South Korea and Japan heading toward trade war
A diplomatic row between Korea and Japan has developed into a trade conflict as Tokyo imposed restrictions Monday on exports to Seoul of high-tech materials and chemicals used in semiconductor and smartphone production.
In response, the Korean government expressed regret, saying the move violated World Trade Organization rules. Minister of Trade, Industry and Energy Sung Yun-mo said, “The government will file a complaint with the WTO against Japan.”
The restrictions are expected to increase uncertainty among the country’s semiconductor manufacturers that are already suffering from falling global demand and prices.
The economic retaliation came about eight months after Korea’s Supreme Court ruled last year that Japanese companies, including Mitsubishi, must pay compensation to individual Korean victims forced to work in their factories before and during World War II.

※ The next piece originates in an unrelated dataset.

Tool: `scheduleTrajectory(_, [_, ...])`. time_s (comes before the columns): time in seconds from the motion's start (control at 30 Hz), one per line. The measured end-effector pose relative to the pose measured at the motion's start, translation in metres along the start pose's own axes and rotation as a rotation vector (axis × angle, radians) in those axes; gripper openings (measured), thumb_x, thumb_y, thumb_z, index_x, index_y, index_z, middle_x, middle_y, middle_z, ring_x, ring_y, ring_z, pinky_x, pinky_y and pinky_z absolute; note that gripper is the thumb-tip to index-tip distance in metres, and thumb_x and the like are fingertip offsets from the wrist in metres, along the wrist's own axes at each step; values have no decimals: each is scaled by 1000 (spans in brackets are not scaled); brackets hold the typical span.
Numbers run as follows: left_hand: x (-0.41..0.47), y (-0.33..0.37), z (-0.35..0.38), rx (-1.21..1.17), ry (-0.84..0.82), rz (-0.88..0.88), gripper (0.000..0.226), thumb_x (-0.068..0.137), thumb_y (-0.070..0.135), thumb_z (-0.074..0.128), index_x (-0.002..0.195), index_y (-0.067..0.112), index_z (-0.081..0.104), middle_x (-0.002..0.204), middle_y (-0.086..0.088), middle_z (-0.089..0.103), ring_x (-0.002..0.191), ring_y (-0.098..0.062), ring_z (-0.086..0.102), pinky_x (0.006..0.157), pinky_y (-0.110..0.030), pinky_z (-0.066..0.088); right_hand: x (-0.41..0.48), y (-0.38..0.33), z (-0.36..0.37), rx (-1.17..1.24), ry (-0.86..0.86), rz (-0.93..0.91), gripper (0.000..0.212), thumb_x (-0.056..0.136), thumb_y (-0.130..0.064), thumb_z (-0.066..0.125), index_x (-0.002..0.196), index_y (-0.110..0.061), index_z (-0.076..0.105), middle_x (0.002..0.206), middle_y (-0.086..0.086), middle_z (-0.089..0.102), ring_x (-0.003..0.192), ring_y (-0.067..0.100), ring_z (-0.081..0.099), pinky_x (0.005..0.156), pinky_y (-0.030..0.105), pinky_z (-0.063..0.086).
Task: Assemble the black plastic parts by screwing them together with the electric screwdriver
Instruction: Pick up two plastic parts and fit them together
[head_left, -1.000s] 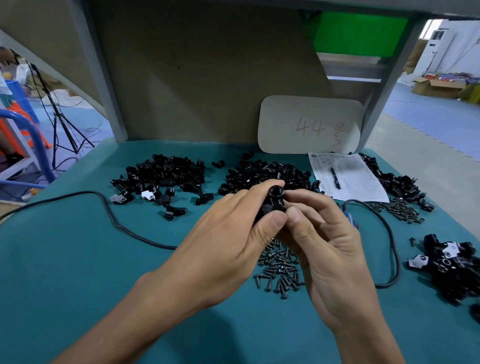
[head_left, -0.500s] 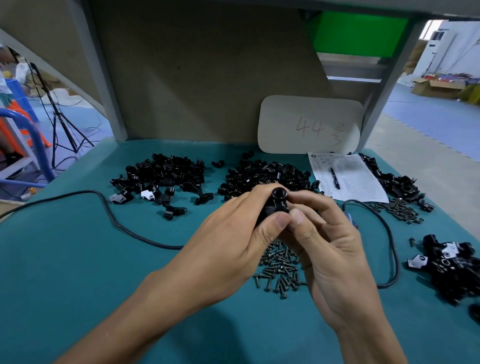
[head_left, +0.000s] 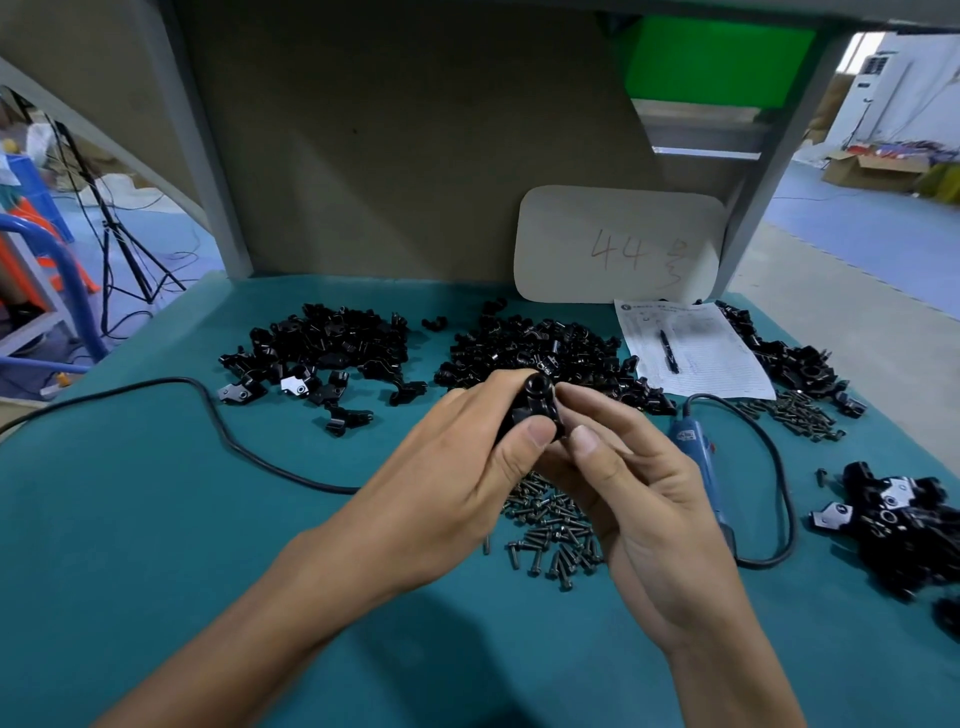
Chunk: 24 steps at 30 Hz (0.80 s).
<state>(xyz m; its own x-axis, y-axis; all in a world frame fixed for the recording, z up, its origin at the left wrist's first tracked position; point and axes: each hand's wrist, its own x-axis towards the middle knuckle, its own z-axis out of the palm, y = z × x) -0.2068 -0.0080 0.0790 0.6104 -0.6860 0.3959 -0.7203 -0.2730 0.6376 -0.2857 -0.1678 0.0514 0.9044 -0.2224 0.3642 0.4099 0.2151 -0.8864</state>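
Note:
Above the middle of the teal table (head_left: 156, 519), my left hand (head_left: 447, 478) and my right hand (head_left: 628, 488) together hold a small black plastic part (head_left: 537, 402) between fingertips and thumbs. Its round ring end points up. A heap of dark screws (head_left: 550, 530) lies under my hands. The blue electric screwdriver (head_left: 698, 457) lies on the table right of my right hand, untouched. Loose black parts form a left pile (head_left: 327, 348) and a middle pile (head_left: 540, 348) behind my hands.
A black cable (head_left: 218, 426) curves across the left of the table. A paper sheet with a pen (head_left: 691, 348) and a white card (head_left: 618, 244) sit at the back. More screws (head_left: 795, 415) and assembled black pieces (head_left: 898, 525) lie right.
My hands have drifted slightly left with the part, uncovering the blue screwdriver. My right fingers have shifted a little on the part.

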Motion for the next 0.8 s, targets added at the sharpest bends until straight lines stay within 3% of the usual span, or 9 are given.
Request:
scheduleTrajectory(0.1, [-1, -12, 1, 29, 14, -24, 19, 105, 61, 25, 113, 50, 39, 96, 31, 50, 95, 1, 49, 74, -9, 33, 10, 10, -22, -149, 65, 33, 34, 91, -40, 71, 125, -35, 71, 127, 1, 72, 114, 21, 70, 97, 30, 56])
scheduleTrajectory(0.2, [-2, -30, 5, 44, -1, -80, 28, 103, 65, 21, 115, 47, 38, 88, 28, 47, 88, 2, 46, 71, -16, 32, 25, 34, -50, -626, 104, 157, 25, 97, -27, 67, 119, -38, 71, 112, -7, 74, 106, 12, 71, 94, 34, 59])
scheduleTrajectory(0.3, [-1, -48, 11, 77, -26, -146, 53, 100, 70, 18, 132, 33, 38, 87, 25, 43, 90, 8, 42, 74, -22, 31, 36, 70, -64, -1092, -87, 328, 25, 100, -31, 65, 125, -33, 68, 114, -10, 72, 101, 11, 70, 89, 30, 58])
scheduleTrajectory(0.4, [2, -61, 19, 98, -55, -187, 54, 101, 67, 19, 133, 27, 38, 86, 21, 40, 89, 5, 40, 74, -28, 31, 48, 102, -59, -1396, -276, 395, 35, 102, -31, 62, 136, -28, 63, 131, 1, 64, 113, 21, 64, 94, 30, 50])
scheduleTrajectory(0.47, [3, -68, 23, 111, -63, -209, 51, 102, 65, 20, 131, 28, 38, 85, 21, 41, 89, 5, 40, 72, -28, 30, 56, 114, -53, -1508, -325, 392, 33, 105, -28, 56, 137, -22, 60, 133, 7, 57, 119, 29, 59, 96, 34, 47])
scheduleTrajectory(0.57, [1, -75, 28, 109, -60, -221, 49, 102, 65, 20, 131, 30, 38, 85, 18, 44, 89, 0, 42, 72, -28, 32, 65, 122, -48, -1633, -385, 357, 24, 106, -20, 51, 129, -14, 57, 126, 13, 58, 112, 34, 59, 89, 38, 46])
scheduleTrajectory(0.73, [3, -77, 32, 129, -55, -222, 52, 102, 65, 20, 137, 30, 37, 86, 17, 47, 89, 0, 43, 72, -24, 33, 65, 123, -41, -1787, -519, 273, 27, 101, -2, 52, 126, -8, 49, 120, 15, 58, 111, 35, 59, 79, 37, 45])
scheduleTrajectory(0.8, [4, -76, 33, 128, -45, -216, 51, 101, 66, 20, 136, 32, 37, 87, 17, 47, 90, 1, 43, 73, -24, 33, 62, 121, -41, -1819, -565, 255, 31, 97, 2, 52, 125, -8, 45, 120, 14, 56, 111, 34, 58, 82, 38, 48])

At the time, the Japan reacted strongly to the ruling, saying relevant compensation had already been paid under the 1965 diplomatic normalization treaty signed by the dictatorial Park Chung-hee regime. It argued that it therefore had no more liability for compensation.
Japan’s Ministry of Economy, Trade and Industry announced it “will apply updated licensing policies and procedures on the export and transfer of controlled items and their relevant technologies” to Korea.
The new export restrictions will be applied to three materials and chemicals ― fluorinated polyimide, resist and hydrogen fluoride (etching gas) ― from July 4.
Fluorinated polyimide is used to make flexible organic light-emitting diode displays for TVs and smartphones, while resists and etching gas are necessary in the semiconductor fabrication process.
The new rules calls for exporters to apply for individual export licenses for each of the three items and their relevant technologies to Korean clients, including Samsung Electronics, SK hynix and LG Display, as the relevant bulk licensing for the items will no longer be applicable.
The requirement would lengthen the export process to about 90 days, according to industry officials here who raised concerns over potential setbacks in production.
The Japanese ministry also said it had begun the public comments process to remove Korea from a list of so-called “white countries” that have fewer restrictions on transfers of technology having national security implications.
“The Japanese government has to state that the Japan-Republic of Korea relationship of trust including in the field of export control and regulation has been significantly undermined,” the trade ministry said.
Following the announcement, Park Tae-sung, an official from the Korean Ministry of Trade, Industry and Energy, told reporters: “We need to carry out an in-depth analysis with companies on how much Japan’s export controls will affect the domestic semiconductor industry and exports.”
Trade Vice Minister Cheong Seung-il held an emergency meeting with officials from semiconductor companies and display makers later in the day to check on their supply and demand situations.
The Federation of Korean Industries (FKI), a major business lobby here, also expressed regret over Japan’s decision.
“The business circles of the two countries have continued to expand exchanges since 1965. The Korean side expresses concern that Japan’s export regulations could harm the two nations’ cooperative economic relations,” FKI Executive Director Bae Sang-geun said. “We call on the two countries to resolve their conflict at the earliest possible date.”